Shotgun Lipidomics Combined with Laser Capture Microdissection: A Tool To Analyze Histological Zones in Cryosections of Tissues

Shotgun analysis provides a quantitative snapshot of the lipidome composition of cells, tissues, or model organisms; however, it does not elucidate the spatial distribution of lipids. Here we demonstrate that shotgun analysis could quantify low-picomole amounts of lipids isolated by laser capture microdissection (LCM) of hundred micrometer-sized histological zones visualized at the cryosections of tissues. We identified metabolically distinct periportal (pp) and pericentral (pc) zones by immunostaining of 20 μm thick cryosections of a healthy mouse liver. LCM was used to ablate, catapult, and collect the tissue material from 10 to 20 individual zones covering a total area of 0.3–0.5 mm2 and containing ca. 500 cells.
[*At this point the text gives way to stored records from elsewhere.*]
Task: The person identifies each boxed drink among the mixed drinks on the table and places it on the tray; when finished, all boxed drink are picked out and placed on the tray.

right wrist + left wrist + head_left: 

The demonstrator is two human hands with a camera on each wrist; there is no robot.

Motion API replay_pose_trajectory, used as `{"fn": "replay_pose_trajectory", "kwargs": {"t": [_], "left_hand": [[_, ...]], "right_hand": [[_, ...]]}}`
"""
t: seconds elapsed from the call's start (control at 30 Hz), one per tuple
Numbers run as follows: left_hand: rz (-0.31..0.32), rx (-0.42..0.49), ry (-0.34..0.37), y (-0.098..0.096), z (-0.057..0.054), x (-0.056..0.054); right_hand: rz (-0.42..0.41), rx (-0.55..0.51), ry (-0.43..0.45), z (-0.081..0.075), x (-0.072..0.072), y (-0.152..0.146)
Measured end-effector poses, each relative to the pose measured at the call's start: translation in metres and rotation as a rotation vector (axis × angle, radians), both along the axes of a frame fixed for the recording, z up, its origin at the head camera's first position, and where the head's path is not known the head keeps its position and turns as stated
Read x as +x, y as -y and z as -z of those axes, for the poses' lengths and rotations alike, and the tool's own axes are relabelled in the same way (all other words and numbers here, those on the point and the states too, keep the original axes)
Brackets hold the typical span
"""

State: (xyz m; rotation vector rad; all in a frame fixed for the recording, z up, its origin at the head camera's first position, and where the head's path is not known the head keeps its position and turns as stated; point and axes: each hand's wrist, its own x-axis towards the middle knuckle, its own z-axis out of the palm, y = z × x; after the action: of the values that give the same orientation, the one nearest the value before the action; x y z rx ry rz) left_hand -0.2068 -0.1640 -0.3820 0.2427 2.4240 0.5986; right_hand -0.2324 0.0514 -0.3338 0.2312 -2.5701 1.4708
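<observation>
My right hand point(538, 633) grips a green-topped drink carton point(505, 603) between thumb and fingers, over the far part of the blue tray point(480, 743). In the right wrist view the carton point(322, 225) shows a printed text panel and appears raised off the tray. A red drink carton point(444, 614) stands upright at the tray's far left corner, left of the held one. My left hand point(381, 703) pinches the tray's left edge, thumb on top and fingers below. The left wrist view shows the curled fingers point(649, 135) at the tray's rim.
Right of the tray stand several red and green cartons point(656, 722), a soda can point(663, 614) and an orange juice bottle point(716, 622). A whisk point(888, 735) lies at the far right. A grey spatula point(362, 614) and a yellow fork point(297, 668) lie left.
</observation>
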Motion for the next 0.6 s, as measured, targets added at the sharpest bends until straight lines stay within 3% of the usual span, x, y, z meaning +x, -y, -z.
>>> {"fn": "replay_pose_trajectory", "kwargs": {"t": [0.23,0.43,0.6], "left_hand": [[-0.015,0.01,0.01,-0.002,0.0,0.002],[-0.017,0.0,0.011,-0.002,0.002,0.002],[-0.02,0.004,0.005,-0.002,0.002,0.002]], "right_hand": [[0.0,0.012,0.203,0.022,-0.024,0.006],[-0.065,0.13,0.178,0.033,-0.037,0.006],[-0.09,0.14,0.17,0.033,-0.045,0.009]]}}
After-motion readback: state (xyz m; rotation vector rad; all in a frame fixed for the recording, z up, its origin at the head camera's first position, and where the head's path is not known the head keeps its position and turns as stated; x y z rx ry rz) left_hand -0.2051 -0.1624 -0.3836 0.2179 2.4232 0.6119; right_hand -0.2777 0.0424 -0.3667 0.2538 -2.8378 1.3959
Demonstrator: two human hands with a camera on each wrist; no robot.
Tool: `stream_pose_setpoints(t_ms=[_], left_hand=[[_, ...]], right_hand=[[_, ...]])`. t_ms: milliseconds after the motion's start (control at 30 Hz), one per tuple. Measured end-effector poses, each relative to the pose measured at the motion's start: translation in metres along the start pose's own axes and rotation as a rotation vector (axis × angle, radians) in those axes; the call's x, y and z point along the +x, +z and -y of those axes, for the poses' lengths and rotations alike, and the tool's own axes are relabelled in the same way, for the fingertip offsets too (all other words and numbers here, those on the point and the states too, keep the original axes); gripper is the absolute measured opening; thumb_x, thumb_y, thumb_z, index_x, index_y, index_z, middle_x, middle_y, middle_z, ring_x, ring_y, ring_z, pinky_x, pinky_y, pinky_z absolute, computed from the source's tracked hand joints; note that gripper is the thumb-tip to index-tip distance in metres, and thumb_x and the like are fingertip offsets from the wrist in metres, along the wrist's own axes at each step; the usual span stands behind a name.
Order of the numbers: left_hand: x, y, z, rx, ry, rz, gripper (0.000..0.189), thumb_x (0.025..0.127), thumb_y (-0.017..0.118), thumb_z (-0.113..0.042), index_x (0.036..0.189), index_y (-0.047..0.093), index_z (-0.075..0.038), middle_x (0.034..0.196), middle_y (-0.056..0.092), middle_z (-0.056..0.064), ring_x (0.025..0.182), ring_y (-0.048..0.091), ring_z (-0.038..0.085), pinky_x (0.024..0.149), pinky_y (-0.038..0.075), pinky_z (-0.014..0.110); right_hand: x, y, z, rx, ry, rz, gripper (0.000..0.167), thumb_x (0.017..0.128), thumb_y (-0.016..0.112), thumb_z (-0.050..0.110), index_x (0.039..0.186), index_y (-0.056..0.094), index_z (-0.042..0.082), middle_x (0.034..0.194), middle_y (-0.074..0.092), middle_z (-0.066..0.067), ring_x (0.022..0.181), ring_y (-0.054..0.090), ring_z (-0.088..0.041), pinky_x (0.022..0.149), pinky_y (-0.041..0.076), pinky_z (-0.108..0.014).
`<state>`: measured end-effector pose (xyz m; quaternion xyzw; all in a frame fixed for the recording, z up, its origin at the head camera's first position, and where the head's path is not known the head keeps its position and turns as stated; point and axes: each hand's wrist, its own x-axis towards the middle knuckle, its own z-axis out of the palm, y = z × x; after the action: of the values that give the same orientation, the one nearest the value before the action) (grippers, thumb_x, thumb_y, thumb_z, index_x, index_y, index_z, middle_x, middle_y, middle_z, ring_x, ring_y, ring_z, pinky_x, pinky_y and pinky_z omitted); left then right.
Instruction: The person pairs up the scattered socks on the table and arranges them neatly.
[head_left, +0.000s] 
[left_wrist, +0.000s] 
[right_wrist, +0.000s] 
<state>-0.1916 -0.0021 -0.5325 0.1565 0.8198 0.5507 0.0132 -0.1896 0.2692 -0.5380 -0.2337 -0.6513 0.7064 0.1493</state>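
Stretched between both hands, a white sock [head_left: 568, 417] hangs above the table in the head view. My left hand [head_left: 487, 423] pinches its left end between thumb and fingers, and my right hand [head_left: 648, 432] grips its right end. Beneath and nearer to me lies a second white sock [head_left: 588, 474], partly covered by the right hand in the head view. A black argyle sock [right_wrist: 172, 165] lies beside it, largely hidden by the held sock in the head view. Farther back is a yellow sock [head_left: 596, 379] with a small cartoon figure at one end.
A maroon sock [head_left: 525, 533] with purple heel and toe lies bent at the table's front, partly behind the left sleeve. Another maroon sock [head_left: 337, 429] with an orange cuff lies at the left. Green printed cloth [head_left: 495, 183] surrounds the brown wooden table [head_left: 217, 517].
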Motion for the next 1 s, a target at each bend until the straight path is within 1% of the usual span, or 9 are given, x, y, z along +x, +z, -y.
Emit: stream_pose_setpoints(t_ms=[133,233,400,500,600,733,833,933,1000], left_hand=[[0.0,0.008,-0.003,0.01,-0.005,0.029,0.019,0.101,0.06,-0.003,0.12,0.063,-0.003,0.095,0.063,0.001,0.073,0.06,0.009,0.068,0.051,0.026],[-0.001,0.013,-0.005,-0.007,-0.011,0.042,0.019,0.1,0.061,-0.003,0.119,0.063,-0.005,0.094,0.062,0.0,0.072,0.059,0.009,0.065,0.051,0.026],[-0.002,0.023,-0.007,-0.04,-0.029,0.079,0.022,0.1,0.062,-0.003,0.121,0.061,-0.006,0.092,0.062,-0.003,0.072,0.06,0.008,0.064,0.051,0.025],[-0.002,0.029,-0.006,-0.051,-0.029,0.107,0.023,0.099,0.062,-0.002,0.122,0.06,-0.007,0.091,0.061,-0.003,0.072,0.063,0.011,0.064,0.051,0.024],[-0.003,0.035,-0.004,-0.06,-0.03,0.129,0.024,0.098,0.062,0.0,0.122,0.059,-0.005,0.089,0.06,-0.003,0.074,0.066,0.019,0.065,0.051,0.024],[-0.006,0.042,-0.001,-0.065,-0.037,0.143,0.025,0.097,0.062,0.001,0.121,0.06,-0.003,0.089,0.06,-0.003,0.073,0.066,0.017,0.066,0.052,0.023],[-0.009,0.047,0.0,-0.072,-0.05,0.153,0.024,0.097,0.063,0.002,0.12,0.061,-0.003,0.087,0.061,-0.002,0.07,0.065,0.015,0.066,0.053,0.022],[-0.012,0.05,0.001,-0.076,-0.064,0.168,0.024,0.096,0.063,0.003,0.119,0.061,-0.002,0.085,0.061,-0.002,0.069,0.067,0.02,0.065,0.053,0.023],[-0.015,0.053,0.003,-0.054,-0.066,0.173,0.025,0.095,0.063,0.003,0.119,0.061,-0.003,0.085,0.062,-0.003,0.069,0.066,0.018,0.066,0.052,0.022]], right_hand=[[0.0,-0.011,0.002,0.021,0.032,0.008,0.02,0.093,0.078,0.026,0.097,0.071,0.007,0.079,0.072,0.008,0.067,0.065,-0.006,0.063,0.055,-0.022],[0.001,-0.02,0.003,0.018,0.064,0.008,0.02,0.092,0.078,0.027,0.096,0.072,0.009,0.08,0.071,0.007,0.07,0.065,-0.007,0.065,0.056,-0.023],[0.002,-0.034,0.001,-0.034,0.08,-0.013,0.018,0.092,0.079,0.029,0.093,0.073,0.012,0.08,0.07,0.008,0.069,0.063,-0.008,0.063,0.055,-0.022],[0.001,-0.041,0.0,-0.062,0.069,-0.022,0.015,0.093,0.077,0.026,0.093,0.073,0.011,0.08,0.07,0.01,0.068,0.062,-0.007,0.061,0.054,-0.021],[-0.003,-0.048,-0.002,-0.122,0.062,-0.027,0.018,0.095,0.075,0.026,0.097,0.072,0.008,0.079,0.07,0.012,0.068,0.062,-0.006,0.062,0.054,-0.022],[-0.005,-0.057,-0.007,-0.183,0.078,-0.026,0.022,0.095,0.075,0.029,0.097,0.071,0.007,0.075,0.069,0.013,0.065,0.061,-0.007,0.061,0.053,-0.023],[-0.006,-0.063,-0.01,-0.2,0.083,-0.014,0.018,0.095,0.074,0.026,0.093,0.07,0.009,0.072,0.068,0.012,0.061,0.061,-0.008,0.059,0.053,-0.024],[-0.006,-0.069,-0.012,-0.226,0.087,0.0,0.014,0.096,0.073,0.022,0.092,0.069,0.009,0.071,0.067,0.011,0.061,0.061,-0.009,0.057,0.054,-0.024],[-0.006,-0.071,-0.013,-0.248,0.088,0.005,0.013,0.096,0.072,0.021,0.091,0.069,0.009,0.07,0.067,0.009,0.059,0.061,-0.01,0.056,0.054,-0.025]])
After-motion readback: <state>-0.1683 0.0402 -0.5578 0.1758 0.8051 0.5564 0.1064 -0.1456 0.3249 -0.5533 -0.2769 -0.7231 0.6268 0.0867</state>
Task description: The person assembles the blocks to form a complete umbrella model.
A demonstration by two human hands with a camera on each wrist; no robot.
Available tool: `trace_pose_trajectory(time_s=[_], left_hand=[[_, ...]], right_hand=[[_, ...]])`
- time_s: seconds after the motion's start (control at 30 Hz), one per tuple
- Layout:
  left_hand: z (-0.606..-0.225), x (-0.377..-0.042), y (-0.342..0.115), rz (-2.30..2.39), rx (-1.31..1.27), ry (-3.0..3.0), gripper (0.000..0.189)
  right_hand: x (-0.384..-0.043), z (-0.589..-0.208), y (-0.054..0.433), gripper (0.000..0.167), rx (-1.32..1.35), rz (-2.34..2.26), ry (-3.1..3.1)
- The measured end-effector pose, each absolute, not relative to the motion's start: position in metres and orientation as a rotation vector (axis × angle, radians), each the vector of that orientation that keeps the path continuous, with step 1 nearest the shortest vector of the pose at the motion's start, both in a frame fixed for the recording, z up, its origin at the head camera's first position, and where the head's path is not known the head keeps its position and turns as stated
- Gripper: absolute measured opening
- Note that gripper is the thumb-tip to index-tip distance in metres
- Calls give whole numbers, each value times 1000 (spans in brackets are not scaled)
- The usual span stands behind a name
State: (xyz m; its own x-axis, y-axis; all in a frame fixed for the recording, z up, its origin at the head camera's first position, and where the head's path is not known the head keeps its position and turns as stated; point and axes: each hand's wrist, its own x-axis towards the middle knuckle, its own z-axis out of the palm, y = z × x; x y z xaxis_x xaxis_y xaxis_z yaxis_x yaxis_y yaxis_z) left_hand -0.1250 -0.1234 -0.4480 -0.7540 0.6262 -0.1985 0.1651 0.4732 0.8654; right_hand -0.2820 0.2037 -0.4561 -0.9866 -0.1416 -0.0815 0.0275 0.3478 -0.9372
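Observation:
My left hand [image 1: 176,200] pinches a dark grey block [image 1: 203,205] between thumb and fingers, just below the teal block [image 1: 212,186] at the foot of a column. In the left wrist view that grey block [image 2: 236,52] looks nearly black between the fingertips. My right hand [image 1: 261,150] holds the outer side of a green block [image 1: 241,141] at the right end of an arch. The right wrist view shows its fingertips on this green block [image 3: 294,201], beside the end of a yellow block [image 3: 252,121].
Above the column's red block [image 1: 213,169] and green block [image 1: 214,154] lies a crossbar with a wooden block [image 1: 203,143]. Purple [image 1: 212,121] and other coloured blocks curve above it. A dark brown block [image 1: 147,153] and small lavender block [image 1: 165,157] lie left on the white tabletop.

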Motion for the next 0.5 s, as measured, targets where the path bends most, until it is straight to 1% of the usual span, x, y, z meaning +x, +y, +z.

Top-down shotgun profiling relying upon computational stitching of 61 targeted selective ion monitoring (t-SIM) spectra quantified more than 200 lipid species from 17 lipid classes including glycero- and glycerophospholipids, sphingolipids, cholesterol esters, and cholesterol. Shotgun LCM revealed the overall commonality of the full lipidome composition of pp and pc zones along with significant (p < 0.001) difference in the relative abundance of 13 lipid species. Follow-up proteomics analyses of pellets recovered from an aqueous phase saved after the lipid extraction identified 13 known and 7 new protein markers exclusively present in pp or in pc zones and independently validated the specificity of their visualization, isolation, and histological assignment.